--- About this exercise ---
For each line in the data below that has the word "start", copy that line.

--- Data section ---

^^^^^^^^

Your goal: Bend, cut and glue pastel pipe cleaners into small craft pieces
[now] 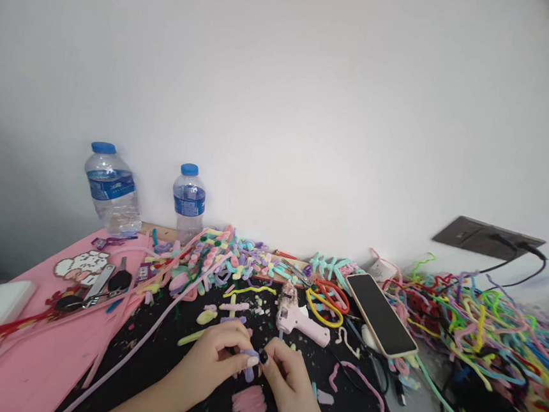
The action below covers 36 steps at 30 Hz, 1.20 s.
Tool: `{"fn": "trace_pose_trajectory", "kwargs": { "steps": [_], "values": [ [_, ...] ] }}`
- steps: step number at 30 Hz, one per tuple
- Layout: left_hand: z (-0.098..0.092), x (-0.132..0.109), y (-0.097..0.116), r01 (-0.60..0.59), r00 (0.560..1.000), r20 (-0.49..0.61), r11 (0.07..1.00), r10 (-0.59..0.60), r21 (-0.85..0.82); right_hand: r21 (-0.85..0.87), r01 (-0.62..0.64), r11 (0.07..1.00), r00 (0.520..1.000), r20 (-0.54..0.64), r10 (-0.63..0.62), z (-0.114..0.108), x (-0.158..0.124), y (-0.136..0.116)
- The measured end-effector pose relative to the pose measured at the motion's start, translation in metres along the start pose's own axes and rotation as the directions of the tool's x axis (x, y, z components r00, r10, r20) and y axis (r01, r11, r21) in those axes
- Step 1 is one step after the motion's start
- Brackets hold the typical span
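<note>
My left hand (225,355) pinches a short purple pipe cleaner piece (249,374) between thumb and fingertips, above the black mat. Close against it, my right hand (285,380) has its thumb and index finger pressed together at the same piece's right end; the fingers partly hide the contact. A pink pipe cleaner piece (248,409) lies just below the hands. Beyond them rests a pale pink glue gun (300,320) on its side. Left of the glue gun, a yellow-and-purple pipe cleaner cross (233,307) lies near a pale yellow oval piece (206,317).
Two water bottles (189,202) stand by the wall. A phone (381,315) lies at right, before a tangled heap of coloured pipe cleaners (480,326). Red- and yellow-handled scissors (328,300) sit behind the glue gun. Keys (121,278) lie on the pink board (49,366) at left.
</note>
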<state>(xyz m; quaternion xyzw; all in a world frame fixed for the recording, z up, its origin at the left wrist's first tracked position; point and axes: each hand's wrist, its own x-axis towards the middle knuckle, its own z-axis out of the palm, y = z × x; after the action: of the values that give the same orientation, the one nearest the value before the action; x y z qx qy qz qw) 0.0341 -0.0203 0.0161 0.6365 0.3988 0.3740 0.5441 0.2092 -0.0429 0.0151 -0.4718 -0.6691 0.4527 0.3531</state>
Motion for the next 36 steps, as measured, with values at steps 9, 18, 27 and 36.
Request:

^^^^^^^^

--- Response area ---
- The measured end-effector pose relative to the pose measured at the motion's start, translation in metres along the start pose's own axes and rotation as the directions of the tool's x axis (x, y, z components r00, r10, r20) and y axis (r01, r11, r21) in those axes
- Step 1 is one step after the motion's start

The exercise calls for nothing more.